Data Science in the Trenches: Living w/ Small n
Somewhere, someone’s having this conversation. Right. Now.
Disclosure: If you’re looking for a stats heavy article, this isn’t it. I leave that to my betters. We’re not talking math here, but pragmatic “how do you deal w/ this situation at work because you need an answer” stuff.
TL;DR: Worry less and ‘Do Science!’
One day, a colleague comes to me with a question every analyst gets in their life: “We’ve got these 2 designs for a page and we want to run an A/B test. BUT it’s a power-user feature on a page that’s rarely visited. How much sample size do we need to get statistical significance, what can we do?”
I normally have a very rough rule of thumb that if you’re running a straight A/B for a web thing, you’d like at least n ≥ 4 digits, running for a minimum of a week before you can even dream about having something vaguely representative and resembles a result.
But to be more rigorous, I pulled out a sample size calculator, and asked them to guess the effect size, because that’s the big parameter. As expected they responded “huh? no idea!”. Not to blame them, it’s totally not their fault
A bit more poking and we agree that a 5% lift in conversion rate was a good a guess as any, so we soldier on. A couple of other arbitrary guesses about things like variance and means, and we get an answer: n=1400(ish).
“At current traffic volume that’ll take years! What can we do?”
Well, there’s a couple of things that you can consider, all of which involve different kinds of trade-offs.

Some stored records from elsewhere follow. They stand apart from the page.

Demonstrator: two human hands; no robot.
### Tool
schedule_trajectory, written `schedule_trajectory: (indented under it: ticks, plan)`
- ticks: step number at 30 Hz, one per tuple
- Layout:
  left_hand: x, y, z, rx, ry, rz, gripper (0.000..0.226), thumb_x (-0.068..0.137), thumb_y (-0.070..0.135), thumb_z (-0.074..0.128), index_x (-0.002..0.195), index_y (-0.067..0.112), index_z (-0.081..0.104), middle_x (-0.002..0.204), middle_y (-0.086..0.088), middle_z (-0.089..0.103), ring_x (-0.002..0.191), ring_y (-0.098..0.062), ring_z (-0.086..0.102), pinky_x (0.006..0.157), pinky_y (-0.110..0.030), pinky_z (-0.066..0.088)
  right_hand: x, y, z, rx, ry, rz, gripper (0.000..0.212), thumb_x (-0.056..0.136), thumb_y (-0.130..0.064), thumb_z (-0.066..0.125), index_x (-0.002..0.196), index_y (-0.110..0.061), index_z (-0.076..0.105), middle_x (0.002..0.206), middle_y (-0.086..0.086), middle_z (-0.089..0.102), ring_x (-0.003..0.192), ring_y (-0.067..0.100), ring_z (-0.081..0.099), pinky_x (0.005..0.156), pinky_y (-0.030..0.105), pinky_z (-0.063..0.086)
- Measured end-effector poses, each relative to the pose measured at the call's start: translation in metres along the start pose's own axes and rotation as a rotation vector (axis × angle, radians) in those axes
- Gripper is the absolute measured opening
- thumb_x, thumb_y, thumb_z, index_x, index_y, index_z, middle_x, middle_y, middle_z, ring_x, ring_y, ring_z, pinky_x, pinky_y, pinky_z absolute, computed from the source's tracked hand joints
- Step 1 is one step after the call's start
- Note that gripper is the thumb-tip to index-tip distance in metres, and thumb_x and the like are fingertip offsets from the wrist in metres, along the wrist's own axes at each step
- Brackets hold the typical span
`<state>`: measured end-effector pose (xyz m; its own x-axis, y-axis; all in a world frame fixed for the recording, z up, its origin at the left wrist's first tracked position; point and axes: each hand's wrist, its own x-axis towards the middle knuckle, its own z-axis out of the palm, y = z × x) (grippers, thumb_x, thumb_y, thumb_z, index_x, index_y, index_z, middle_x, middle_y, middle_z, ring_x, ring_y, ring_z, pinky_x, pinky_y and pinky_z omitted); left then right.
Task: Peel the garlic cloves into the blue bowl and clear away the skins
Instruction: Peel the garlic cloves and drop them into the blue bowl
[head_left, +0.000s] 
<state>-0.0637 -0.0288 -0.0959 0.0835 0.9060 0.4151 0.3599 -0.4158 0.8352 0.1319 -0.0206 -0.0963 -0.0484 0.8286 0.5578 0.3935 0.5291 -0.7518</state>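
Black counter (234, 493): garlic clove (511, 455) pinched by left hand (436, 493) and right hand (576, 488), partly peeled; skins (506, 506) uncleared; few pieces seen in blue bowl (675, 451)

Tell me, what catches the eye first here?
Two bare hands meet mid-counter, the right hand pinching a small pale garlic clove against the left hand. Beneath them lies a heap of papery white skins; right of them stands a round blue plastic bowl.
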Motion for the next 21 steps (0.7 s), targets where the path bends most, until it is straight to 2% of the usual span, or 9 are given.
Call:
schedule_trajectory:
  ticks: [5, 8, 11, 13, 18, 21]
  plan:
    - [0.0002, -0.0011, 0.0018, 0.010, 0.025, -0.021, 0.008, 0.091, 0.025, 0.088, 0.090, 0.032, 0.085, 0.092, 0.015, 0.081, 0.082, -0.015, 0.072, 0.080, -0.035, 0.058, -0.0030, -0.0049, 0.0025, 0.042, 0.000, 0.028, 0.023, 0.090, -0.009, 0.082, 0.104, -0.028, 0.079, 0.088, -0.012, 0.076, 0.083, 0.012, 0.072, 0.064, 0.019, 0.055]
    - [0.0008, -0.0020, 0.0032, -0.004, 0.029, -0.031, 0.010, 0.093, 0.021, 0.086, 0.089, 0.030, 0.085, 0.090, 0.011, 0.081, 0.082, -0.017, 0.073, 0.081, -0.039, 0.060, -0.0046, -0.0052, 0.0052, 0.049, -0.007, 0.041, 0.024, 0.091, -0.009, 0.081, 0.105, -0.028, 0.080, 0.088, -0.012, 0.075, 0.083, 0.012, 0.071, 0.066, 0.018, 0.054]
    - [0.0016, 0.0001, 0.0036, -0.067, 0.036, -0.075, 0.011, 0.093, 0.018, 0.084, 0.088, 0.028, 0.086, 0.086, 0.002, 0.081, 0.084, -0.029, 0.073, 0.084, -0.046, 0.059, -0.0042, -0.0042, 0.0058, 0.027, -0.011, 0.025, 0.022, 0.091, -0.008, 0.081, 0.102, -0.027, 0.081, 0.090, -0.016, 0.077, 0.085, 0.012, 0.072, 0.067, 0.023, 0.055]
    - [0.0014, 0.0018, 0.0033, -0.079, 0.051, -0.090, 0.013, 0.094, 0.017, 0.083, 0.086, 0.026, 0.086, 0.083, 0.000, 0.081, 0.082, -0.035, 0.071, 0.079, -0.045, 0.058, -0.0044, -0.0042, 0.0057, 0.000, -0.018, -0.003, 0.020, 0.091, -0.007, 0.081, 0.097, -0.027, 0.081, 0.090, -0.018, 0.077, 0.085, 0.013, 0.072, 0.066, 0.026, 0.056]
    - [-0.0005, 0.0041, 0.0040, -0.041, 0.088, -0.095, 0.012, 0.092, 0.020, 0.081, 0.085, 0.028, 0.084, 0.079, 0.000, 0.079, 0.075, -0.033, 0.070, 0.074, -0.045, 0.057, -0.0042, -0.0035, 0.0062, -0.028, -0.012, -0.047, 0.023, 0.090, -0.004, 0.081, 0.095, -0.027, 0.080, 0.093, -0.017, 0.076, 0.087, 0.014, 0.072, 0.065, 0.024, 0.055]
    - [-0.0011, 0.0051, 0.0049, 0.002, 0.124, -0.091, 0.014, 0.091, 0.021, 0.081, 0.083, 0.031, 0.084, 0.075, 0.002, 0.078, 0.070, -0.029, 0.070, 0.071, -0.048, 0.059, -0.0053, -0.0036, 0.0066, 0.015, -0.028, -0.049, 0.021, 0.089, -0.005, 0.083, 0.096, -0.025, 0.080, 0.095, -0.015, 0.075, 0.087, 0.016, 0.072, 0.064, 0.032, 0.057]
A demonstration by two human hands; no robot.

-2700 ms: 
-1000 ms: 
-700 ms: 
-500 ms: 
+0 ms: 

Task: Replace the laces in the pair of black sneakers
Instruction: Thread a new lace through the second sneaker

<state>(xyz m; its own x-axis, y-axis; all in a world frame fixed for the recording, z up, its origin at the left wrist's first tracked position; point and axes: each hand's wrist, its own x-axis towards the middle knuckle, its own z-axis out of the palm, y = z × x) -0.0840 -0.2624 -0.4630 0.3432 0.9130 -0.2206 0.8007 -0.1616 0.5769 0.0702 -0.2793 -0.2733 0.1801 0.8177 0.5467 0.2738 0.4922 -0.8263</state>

Why this conversation is happening
I know among the scientific and statistical community, there’s a hot debate over the concepts of statistical significance, hypothesis testing and alternate methodologies. To be frank, many technical aspects of that conversation go over my head because my stats background doesn’t go that deep. A typical layperson doesn’t stand a chance following all that.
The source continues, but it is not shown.